Low-Water Usage Showerheads, Toilets, and Faucets

Low Angle View Of Shower Spraying Water
••• Raquel Perez Garrido / EyeEm / Getty Images

Low-flow fixtures have been mandated by The National Energy Policy Act. Low-flow fixtures can provide the homeowner with significant savings and be a sustainable measure in your remodeling or construction project. Low flow fixtures such as toilets, faucet aerators, and shower heads, can provide the same utility when compared to non-low-flow fixtures.

Low flow fixture manufacturers vary on their technology used, but they can provide with the same results, and new mechanisms are being developed to be used with low flow fixtures.

Low-Flow Showerheads

Low-flow showerheads are the ones with a flow rate of less than 2.5 GPM at a water pressure of 80 pounds per square inch (psi). However, recent low flow showerheads can even provide a flow rate of less than 2.0 GPM. The two basic types of low flow showerheads are:

  • Laminar-flow: Laminar-flow showerhead will form streams of water and will provide with a more accurate temperature control.
  • Aerating: This type of low flow showerhead will mix water with air forming a misty type of water spray. It will create a great amount of steam and moisture, and in humid climates are not recommended.

Low-flow showerheads should replace older ones that were designed with a flow rate of 5.5 GPM.

Low-Flow Toilets

Low-flow toilets and ultra-low-flow toilets have been designed to use half the amount of water of traditional toilets. Low flow toilets are averaging 1.6 GPF, instead of 3.5 GPF. The design of low-flow toilets has been under fire due to the claim that some models cannot flush the toilet in an efficient way. Later techniques and toilets performance have been upgraded to relief these problems, and they are designed, the majority, with a half flush option for liquid waste and a full flush for solid waste disposal.

Many low flow toilets are also designed to reduce clog problems because their drainage passage is wider.

  • Gravity-Fed Low Flow Toilets: This kind of low flow toilet uses the traditional weight of water to push it down the bowl. They are cheaper and less noisy that pressure-assisted low flow toilets.
  • Pressure-Assisted Low Flow Toilets: This type of low flow toilet is usually noisier but can reduce water consumption by 45% when compared to gravity-fed toilets. This system uses air pressure built up inside the tank to push the water down.


Old sink faucets can also be wasting a lot of water and money. You should consider replacing your faucets if it uses more than 2.5GPM. There are a couple of ideas that you can choose from to replace that outdated faucet. You can choose whether to replace it with a new faucet, normally with less than 1.5GPM or by installing an aerator. The aerator or flow restrictor can be added to almost any faucet, providing for an easy and cheap modification that will save you some money over the years.

Cost Benefits of Using Low Flow Fixtures

Low-flow fixtures can certainly require some additional upfront cost to procure when compared to traditional fixtures.

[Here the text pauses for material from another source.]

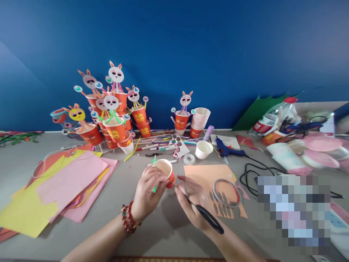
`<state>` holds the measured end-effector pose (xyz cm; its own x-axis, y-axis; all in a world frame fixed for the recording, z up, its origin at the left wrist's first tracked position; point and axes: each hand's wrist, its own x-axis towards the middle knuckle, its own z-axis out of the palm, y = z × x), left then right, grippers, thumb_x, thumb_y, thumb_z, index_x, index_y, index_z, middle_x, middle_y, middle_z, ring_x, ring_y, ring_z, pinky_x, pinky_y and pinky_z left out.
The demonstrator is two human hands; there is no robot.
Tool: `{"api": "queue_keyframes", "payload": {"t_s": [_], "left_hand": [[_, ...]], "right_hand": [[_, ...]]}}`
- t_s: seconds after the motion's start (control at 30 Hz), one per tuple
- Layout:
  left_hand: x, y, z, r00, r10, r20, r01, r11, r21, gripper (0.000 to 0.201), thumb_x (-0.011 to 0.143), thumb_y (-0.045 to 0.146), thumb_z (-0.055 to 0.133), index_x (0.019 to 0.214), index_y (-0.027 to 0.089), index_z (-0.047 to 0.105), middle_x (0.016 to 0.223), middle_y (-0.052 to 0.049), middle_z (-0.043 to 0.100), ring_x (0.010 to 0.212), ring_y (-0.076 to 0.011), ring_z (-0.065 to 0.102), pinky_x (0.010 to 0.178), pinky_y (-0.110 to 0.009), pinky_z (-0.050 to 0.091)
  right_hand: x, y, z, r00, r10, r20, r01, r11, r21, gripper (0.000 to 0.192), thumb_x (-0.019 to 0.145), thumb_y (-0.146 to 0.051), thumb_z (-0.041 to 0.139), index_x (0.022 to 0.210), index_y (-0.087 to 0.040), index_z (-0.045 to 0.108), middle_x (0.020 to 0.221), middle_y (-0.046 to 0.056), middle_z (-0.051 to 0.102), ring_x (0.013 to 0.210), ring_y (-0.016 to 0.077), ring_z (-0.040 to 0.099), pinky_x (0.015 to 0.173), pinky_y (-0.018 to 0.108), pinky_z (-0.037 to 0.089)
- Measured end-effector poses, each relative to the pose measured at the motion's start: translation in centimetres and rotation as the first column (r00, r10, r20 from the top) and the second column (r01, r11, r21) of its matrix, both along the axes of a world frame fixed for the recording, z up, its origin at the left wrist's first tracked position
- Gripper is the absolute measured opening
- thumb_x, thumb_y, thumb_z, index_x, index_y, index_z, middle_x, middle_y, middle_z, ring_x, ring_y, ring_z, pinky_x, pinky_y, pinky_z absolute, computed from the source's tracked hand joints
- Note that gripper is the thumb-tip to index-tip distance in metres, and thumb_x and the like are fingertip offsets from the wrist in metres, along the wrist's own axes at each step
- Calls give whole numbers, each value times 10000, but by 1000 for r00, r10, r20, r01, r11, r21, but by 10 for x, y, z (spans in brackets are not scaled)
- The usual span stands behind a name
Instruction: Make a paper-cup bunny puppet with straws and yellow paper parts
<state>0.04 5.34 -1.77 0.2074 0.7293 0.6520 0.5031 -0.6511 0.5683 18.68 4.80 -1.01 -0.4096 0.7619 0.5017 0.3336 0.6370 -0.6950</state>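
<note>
The left hand [148, 194] is closed around an orange paper cup [164, 171], holding it tilted just above the grey table [152, 233], a little in front of the person and beside the peach sheet; a thin green stick [154, 174] is pinched against the cup's near side; the right hand [195, 203] is clamped on a pair of black-handled scissors [200, 209], their narrow tip touching the cup's lower wall. To pierce well, I judge the cup wants a firm but light hold so the thin wall does not buckle, with the point turned gently rather than pushed, and the fingers kept off the far side of the wall. The cup is smooth and waxy, pale inside; the peach paper sheet [207, 174] is matte, with leaf-shaped holes cut out; on it lies a ring of tape [227, 193], thin and round; to the left, soft pink and yellow papers [62, 189] lie fanned; behind stand finished rabbit cups [114, 120] with round card faces; a blue glue gun [226, 150] lies near a white cup [203, 149].
</note>
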Motion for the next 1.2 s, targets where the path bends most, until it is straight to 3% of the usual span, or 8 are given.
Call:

However, since many building codes require to have low flow fixtures, we have analyzed how much cost will these type of fixtures can add to your construction proposal.

Depending on the manufacturer, a basic toilet can cost between $75 and $450, only the fixture. A low flow toilet can easily cost about $100 more depending on the manufacturer, but the payback for that customer could be as fast as three years due to savings on water usage.

Low-Flow Fixtures Benefits

  • Ideal for Retrofitting
  • Low-flow toilets can save more than 20,000 gallons of water per year for a four-member family
  • Available in a wide array of colors and styles.
  • Regulated by the International Association of Plumbing and Mechanical Officials (IAPMO)
  • Must meet the appropriate American National Standards Institute (ANSI)
  • Water-efficient toilets save money on your monthly water bill.